Seeing RedSeeing Red by Lina Meruane
My rating: 2 of 5 stars

When the veins in Lina's eyes burst, filling her sight with blood, she struggles through months of blindness, wavering between attempting to be independent and being reliant on her partner, Ignacio, and her family.

In Seeing Red, she narrates her experience, filled with asides to Ignacio. It reads like part-diary, part-rambling, an autobiographical novel of a writer's relationship with sight. It's one of those books that need to be read in one sitting--not because it is particularly enthralling, but because the webs that she spins and the tangents she veers into in her narrative are easily lost once you take your eyes off them.

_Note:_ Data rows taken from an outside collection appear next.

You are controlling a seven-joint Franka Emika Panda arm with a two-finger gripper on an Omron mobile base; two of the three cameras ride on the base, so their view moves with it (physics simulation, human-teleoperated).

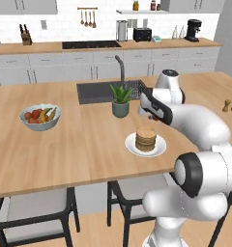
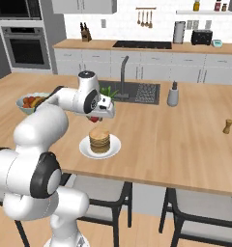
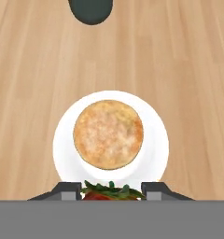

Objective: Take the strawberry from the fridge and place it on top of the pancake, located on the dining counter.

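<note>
On the light wood dining counter point(image 1: 50, 144), with its inset sink point(image 1: 96, 91) and dark tap point(image 1: 120, 67), white wall cabinets point(image 1: 55, 67) run behind. The pancake point(image 3: 108, 134), a thick tan disc with a mottled golden top, sits on a white plate point(image 3: 153, 135). Above it the gripper point(image 3: 111, 190) clamps the strawberry point(image 3: 102, 195), red with green leaves, between its fingertips.

One pancake point(image 3: 108, 134), one strawberry point(image 3: 107, 192)
</note>
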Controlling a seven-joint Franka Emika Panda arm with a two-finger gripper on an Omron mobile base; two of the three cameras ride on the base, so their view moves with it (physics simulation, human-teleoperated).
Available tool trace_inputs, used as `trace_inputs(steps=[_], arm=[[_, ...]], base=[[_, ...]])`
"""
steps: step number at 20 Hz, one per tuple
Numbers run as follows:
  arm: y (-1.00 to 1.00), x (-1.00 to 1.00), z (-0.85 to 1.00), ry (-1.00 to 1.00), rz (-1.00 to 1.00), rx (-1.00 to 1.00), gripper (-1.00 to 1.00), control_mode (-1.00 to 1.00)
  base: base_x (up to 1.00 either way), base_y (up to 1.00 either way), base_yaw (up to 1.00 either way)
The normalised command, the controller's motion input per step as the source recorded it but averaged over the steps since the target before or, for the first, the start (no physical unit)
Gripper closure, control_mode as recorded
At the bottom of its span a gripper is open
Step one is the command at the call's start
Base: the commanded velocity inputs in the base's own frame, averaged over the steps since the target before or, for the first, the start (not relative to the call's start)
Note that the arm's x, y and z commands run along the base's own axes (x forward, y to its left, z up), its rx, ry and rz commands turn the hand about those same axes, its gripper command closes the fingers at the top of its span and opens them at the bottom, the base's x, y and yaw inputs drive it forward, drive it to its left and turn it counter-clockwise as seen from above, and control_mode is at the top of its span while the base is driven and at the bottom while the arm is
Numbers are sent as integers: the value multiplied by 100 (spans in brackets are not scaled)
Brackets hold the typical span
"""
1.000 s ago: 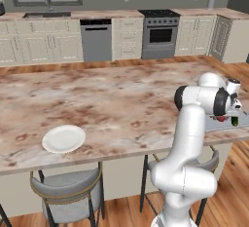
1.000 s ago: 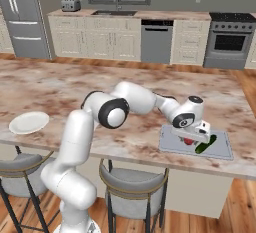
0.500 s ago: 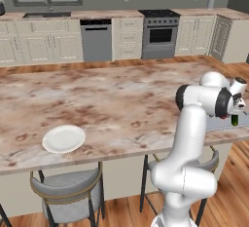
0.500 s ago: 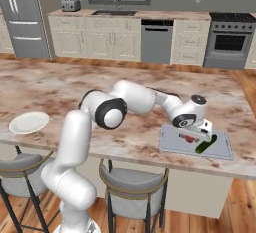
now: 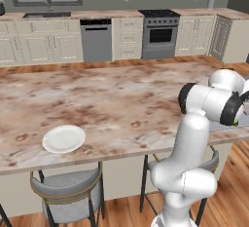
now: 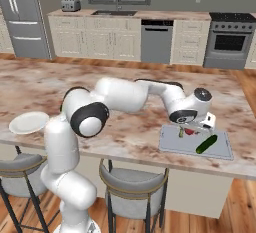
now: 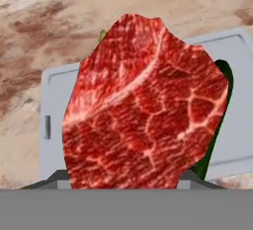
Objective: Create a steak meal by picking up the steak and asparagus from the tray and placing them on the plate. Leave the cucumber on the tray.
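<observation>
- Raw-red marbled steak slab (image 7: pixel 146 108), irregular outline: clamped in the claw (image 6: pixel 191 128), hanging just above the tray.
- Flat grey-blue rectangular tray (image 6: pixel 172 144): carries thick dark green cucumber (image 6: pixel 206 144); thin green asparagus stalk (image 6: pixel 180 132) lying beside.
- Round white shallow plate (image 5: pixel 63 139): well apart along the marbled stone bench (image 5: pixel 116 99).
- Risk: limp, slick meat sliding from narrow grip during long carry.
</observation>
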Motion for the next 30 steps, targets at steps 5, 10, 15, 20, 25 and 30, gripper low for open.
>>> trace_inputs(steps=[5,10,15,20,25,30], arm=[[96,-38,76,-11,16,-2,100,-100],[100,-28,25,0,22,-9,100,-100],[100,-27,12,0,24,-12,100,-100],[100,-13,16,3,25,-11,100,-100],[100,0,26,7,23,-6,100,-100],[100,0,32,11,20,-4,100,-100]], base=[[0,0,0],[0,0,0],[0,0,0],[0,0,0],[0,0,0],[0,0,0]])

There's a taste of her Hispanic background that rolls off the page in the words used and the way she phrases her thoughts; the story starts in New York but soon steps into Santiago, Chile, where she explores her family dynamics and prods at the differences between her Chilean self and Ignacio's Galician background, ending back in New York where her eyes are operated on by Doctor Lekz, a Russian doctor born in Galicia who forgets Lina's name every time she comes in but remembers the state of her eyes and what's wrong with them.

It took some time for me to get into the story--I started it twice, pushing through past the 25% mark until I reached a point where the narrative emerged strong enough to pull me along its very scattered path.

Note: I received a review copy via Edelweiss.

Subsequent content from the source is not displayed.